たぶん彼は、外部役員との会議や、メディア対策を考えているはず。
妨げにならないように目線を落とし、夕方、私は先に退社の準備をした。
エントランスは相変わらずざわめいていた。ガラスの外を、雨が真珠みたいに滑り落ちる。
傘を開こうとしたその時、横から伸びた黒い傘が私の頭上へふわりとかざされた。
「送ります」
月島さんだった。いつもの無表情が、わずかに柔らかい。
「今日は、社長からの“おねがい”ですから」
「……ありがとうございます」
B2の車寄せへ向かう途中、雨粒の幕に光るフラッシュが二回。体が強張るのを、月島さんがさりげなく遮る。
「正面対応は社長がします。花宮さんは、日常を続けるだけでいい」
ドアが開く。乗り込んだ瞬間、玲央さんの空気が胸いっぱいに満ちて、やっと息ができた。
「おかえり」
低い声。私の手から傘を受け取ると、そのまま指先を絡める。
「……ただいま、玲央さん」
「ルール①、僕からよろしいですか」
私の頬に唇が触れる前、彼は一度だけためらう。
触れたのは、ほんの一秒。けれど体温は長く残った。
私が笑うと、彼も少しだけ笑顔を見せた。
◇ ◇ ◇
その夜。食卓のキャンドルに火を点ける。炎の向こうで、玲央さんがタブレット端末を閉じた。

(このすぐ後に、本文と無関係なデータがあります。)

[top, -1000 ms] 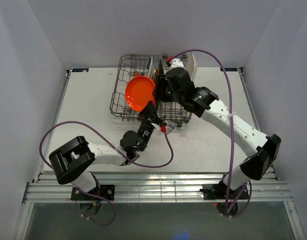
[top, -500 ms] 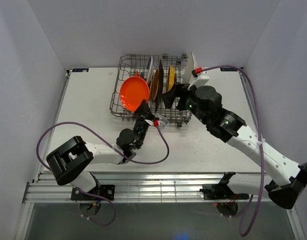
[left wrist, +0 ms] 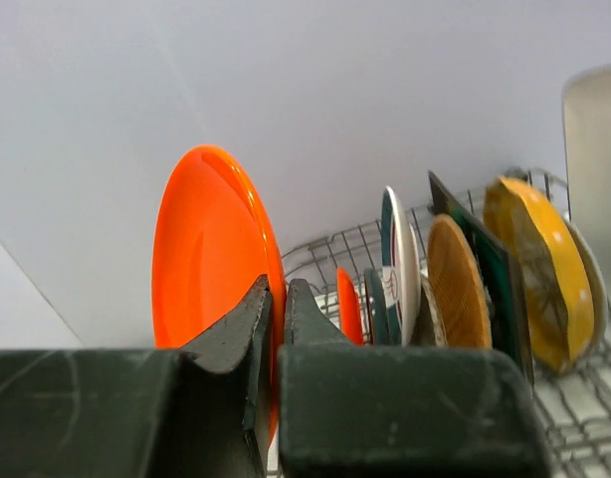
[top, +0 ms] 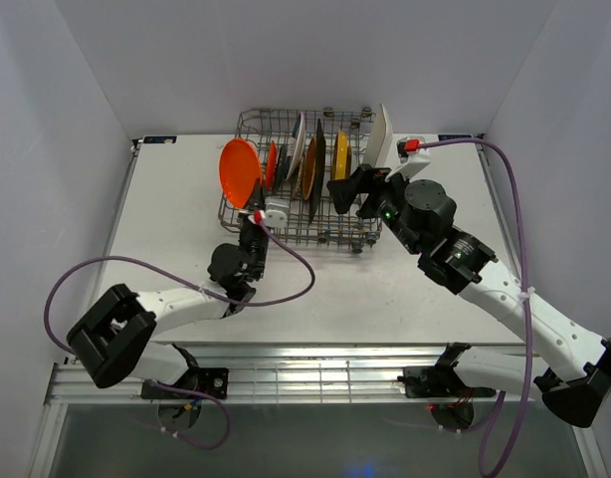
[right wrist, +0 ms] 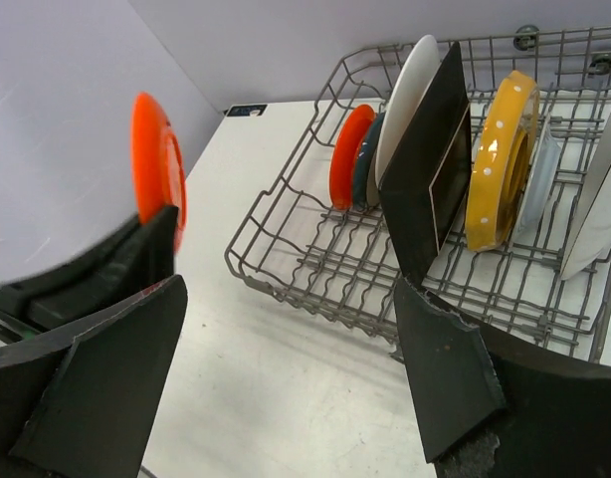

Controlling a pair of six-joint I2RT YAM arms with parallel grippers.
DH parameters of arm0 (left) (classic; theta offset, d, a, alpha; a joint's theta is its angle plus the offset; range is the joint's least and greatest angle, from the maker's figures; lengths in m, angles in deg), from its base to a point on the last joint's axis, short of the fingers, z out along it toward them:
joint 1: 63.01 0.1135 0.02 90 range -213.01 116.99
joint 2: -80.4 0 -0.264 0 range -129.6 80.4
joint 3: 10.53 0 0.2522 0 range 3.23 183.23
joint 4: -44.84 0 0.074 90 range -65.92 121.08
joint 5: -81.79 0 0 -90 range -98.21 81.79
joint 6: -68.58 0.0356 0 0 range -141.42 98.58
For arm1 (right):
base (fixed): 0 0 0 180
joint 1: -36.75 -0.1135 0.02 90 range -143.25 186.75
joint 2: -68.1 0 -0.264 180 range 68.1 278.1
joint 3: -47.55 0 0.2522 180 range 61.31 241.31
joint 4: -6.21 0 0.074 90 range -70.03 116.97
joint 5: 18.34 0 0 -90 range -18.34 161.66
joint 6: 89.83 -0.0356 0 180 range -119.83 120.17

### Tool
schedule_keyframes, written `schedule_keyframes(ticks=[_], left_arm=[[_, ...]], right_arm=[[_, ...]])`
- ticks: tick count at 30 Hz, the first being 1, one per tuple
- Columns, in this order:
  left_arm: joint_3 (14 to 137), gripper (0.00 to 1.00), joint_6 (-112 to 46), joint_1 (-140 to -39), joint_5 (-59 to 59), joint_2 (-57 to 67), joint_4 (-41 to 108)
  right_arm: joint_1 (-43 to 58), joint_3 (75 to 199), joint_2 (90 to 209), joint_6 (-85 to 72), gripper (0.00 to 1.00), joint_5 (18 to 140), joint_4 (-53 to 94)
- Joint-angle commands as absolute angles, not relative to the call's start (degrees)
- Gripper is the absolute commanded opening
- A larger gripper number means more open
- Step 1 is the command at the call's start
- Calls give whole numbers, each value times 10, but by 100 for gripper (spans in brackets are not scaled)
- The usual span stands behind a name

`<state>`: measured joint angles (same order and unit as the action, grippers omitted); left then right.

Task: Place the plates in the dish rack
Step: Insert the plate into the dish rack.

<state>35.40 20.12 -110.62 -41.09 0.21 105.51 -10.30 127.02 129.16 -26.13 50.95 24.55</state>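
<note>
Orange plate (top: 240, 171) stands on edge at the left end of the dish rack (top: 325, 237), pinched by its lower rim in the left gripper (top: 252, 207), whose jaws are clamped tight on it. We cannot tell whether its edge sits between the tines. The right gripper (top: 353, 189) hovers by the rack's near right side, jaws wide apart and holding nothing, close to where the yellow plate (top: 341, 154) and dark square plate (top: 318, 159) stand filed. We judge the dish stiff, glossy and light. It is likely to swing in a one-point pinch and to chip if dropped, and the rim is the only sound hold.
</note>
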Motion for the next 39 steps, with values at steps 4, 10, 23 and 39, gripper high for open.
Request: schedule_keyframes(ticks=[4, 10, 23, 39], left_arm=[[416, 0, -42, -1024, -349, 99, 906], [534, 0, -127, -983, -332, 60, 748], [724, 0, -243, -882, -238, -57, 549], [819, 0, -366, -780, -88, -172, 480]], right_arm=[[-105, 1266, 1285, -250, 90, 503, 220], [-105, 1265, 1281, -247, 90, 515, 219], [-105, 1178, 1216, -222, 90, 552, 161], [-105, 1138, 1159, -212, 90, 555, 145]])
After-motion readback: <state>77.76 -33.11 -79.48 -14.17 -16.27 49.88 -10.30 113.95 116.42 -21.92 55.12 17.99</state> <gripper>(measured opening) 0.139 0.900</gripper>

「正式に広報を動かしました。“交際相手がいることは事実、プライベートには踏み込まないでほしい”と伝えます」
「私の名前は……?」
「出しません。君の生活を守りたい」
ほっとする私を見て、彼は一息だけ息をついだ。
「ただ、明日、父と会います。政略婚の話を、正式に断るために。――同席してくれますか」
「私が、行っていいんですか」
「僕の“現実の選択”を、君に見てほしい」
その言葉が、胸の一番奥に灯をともす。私は小さく頷いた。
「行きます。……怖いですけど」
「怖いと不安を言えたので、ルール⑤は早くも合格です」
ふっと笑った彼が、キャンドルの炎を指でさえぎる。影が寄り添い、近づく。
「美桜。君がそばにいてくれるから、僕は強くなる。――だから、明日もおねがいします」
「はい。OK、です」
たった二文字。けれど、どんな長い言葉よりも、今の私たちには確かな合図だった。
窓の外、雨はまだやまない。
けれど、私たちの間には、消えない灯がひとつ。“25”という小さな炎が、静かに揺れていた。